● Exercise: Transcribe the data. Leave out nothing.

● Available data:
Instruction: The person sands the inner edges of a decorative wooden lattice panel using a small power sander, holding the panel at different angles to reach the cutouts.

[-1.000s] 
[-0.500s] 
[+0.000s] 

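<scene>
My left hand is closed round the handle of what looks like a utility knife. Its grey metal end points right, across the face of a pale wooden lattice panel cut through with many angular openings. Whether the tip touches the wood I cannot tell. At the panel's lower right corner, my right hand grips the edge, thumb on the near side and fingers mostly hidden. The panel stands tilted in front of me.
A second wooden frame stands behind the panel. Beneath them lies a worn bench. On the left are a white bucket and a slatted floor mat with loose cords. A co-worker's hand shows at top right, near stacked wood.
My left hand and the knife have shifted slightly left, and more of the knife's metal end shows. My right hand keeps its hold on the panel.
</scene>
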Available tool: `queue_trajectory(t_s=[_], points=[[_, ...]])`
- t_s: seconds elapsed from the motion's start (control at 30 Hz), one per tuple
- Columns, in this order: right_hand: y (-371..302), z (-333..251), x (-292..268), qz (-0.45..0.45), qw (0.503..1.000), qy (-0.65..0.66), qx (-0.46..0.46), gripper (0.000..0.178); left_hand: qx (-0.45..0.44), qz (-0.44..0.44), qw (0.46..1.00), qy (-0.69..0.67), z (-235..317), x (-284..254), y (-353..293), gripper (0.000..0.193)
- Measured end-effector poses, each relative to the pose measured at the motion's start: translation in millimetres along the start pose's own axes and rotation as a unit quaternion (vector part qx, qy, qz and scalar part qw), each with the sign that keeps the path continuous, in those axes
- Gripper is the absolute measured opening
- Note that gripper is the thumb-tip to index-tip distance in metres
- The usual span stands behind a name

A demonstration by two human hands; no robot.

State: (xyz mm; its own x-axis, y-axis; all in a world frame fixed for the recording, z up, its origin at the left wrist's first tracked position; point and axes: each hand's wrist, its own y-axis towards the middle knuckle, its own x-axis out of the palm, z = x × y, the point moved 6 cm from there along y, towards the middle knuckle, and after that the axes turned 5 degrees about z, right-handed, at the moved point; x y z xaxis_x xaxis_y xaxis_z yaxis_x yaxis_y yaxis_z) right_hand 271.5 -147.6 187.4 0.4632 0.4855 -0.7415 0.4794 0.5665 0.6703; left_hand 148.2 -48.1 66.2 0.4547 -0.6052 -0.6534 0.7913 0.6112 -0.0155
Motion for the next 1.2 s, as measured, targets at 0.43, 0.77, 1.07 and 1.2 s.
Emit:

● Exercise result:
Instruction: The person sands the inner edges of a decorative wooden lattice panel using a small power sander, holding the panel at different angles to reach the cutouts.

[-1.000s] 
[-0.500s] 
[+0.000s] 

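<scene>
My left hand is closed round the handle of what looks like a utility knife. Its grey metal end points right, across the face of a pale wooden lattice panel cut through with many angular openings. Whether the tip touches the wood I cannot tell. At the panel's lower right corner, my right hand grips the edge, thumb on the near side and fingers mostly hidden. The panel stands tilted in front of me.
A second wooden frame stands behind the panel. Beneath them lies a worn bench. On the left are a white bucket and a slatted floor mat with loose cords. A co-worker's hand shows at top right, near stacked wood.
My left hand and the knife have shifted slightly left, and more of the knife's metal end shows. My right hand keeps its hold on the panel.
</scene>
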Available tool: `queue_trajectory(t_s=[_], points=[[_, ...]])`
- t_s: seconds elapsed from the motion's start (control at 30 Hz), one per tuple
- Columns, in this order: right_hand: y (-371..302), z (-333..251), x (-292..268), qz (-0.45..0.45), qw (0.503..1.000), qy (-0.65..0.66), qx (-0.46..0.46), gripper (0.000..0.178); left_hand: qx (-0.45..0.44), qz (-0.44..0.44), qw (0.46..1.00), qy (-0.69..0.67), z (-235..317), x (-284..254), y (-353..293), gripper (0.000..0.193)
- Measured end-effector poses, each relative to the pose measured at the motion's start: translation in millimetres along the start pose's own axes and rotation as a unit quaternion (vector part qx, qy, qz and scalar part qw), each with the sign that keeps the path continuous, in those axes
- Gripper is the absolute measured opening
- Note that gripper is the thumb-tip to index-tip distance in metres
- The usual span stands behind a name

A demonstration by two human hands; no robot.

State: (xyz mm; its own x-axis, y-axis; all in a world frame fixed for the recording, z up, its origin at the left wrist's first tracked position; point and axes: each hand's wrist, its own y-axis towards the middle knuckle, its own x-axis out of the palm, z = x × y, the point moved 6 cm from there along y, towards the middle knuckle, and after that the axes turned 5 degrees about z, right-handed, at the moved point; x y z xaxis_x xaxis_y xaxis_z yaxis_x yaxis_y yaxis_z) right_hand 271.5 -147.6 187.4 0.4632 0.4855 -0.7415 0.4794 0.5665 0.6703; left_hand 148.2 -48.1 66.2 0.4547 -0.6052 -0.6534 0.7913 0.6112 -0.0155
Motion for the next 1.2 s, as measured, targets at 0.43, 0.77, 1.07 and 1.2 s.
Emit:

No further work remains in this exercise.